A friend asked, why does Ngozi do Kickstarters for a year after it's complete?
Because printing books is expensive. She gets her monthly income off Patreon, but if she wants the books done well, she has to go to the printer with money in hand and order a few thousand copies. If you pay to have your book printed but don't sell enough of the resulting product, you don't earn any money. (Getting a publishing contract is essentially having a company agree to provide the printing costs and accept the loss if they misjudged and printed more books than actually sell. I mean publishers also offer editing, publicity, and many other services, but printing is the mammoth line item)
First Second have offered her a publishing contract, but it has a lot of restrictions and restraints. They want the books formatted and produced a certain way that she probably gets very little control over (authors usually don't even get to say, "I don't like that cover, it's ugly, change it"). If volume one (years 1&2) doesn't sell well, they may choose not to print volume two at all.
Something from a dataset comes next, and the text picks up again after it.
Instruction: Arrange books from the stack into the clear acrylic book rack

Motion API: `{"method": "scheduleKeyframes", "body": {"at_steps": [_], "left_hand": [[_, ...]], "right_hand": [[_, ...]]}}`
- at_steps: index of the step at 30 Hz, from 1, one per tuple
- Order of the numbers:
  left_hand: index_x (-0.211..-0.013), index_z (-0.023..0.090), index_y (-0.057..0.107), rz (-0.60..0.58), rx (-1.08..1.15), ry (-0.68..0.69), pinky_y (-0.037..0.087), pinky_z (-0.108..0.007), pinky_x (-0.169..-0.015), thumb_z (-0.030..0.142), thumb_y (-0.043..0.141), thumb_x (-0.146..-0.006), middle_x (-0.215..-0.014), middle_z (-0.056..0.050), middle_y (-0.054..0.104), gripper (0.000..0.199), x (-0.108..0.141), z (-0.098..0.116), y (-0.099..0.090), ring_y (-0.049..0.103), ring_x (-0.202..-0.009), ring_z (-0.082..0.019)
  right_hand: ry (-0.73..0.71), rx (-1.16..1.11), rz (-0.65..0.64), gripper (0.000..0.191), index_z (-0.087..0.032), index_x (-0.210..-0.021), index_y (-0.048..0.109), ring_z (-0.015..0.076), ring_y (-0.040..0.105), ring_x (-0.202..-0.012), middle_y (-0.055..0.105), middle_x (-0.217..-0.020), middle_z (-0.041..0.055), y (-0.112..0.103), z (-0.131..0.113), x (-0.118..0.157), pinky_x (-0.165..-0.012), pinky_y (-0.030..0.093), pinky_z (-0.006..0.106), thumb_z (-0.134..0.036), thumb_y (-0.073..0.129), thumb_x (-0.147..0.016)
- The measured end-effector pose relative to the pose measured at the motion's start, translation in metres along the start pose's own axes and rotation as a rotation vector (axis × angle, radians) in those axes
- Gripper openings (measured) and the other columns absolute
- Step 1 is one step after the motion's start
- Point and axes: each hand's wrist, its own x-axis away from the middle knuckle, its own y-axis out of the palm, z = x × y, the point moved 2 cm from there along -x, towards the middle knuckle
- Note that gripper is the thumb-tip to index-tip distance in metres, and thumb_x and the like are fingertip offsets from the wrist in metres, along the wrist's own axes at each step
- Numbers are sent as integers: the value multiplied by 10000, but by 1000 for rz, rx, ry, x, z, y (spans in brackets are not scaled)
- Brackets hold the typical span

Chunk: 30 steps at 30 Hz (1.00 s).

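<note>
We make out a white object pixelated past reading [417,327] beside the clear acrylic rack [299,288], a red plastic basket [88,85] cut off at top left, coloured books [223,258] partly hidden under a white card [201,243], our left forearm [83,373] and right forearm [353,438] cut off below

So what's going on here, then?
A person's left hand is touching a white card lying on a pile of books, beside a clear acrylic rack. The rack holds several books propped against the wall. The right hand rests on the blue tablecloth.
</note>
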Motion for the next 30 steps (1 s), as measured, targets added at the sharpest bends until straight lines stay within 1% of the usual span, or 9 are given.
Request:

If volume two does get printed, it won't be until after year 4 is finished--and because they want time to schedule it at the right time in the book release calendar, get it reviewed by the right people, and get enough publicity up and running for it, it might not be released until months (a year is not unrealistic) after they have the completed story in hand.
So Kickstarter is Ngozi's chance to have the book printed now, for the fans she has, the way she likes.